"The very simple little triads that Freddie Mercury plays in the introduction -- the way he sings it, he just had no limits in his own mind as to what he could do vocally," he said.
"It sounded as if it were effortless the way Freddie sang, like his vibrato would kind of kick in sometimes and sometimes it wouldn't," Connick said. "The way he played piano seemed completely spontaneous, and clearly it wasn't."
'Only the Lonely'
Connick considers the music legend Frank Sinatra "the best of all of the male singers."
"'Only the Lonely' is one of the great musical performances," he said. "The songwriting, the orchestrations, everything was perfect.
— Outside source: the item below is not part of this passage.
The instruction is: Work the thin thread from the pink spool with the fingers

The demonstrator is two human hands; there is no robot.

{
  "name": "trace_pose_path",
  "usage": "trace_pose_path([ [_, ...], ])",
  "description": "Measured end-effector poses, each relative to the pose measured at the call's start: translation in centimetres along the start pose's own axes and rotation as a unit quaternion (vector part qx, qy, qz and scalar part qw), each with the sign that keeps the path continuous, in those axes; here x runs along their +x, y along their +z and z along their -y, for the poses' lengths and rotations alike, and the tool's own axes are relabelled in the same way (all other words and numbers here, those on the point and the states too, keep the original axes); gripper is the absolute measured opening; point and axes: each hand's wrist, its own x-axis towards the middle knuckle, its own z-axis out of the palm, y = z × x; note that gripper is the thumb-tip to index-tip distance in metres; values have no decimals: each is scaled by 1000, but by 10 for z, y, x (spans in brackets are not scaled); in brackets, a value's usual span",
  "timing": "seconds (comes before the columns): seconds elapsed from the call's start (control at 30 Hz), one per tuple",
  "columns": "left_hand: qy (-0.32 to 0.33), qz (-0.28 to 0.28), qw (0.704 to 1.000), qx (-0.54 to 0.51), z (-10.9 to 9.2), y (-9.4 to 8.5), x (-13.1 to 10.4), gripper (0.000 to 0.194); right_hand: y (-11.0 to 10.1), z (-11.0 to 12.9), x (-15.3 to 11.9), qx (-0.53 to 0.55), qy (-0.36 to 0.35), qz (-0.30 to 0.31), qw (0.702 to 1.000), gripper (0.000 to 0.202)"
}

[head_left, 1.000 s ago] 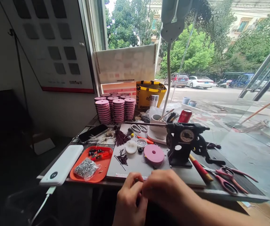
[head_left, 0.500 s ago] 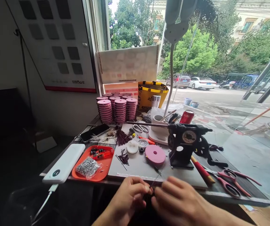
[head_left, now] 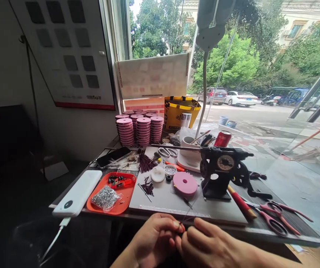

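At the table's near edge my left hand (head_left: 160, 238) is closed in a pinch, with a thin dark thread (head_left: 181, 225) at its thumb and fingertips. Close against it, my right hand (head_left: 207, 240) has its fingers curled together; what they grip is hidden. Fine thread runs from the hands up toward the grey board (head_left: 160, 203). Just beyond lies a round pink foam spool (head_left: 185, 183), nearest to both hands. Dark cut thread pieces (head_left: 148, 187) and a slim metal tool (head_left: 144, 192) rest left of the spool.
An orange tray (head_left: 132, 190) holds a bag of beads, left of the board beside a white power bank (head_left: 77, 192). A black hand-cranked machine (head_left: 217, 171) stands right, near pink-handled scissors (head_left: 275, 217). Stacked pink spools (head_left: 143, 130) and a red can (head_left: 223, 139) stand behind.
My right hand has shifted slightly down and its fingers have curled differently. My left hand stays pinched, turned a little. The view has moved slightly.
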Motion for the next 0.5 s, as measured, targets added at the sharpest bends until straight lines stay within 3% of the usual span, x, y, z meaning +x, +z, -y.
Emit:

As somebody who does that for a living, I can tell you it is extremely hard to do what he did, especially when you consider what came before him.
"I mean, I have a lot of information from which to draw," Connick said. "You know, he didn't -- and it's a great masterpiece."
"I had listened to George Jones, but I had never really ... gotten into him," said Connick. "And after I did, I was mesmerized. ... There's a song that he does called 'The Door' and it's incredible. I mean, I've listened to that song 1,000 times and I'm always hearing new things that he does.
"I mean, not to undermine his process, but it seems like there's almost no thought that goes into it," Connick said. "Yet clearly, there is."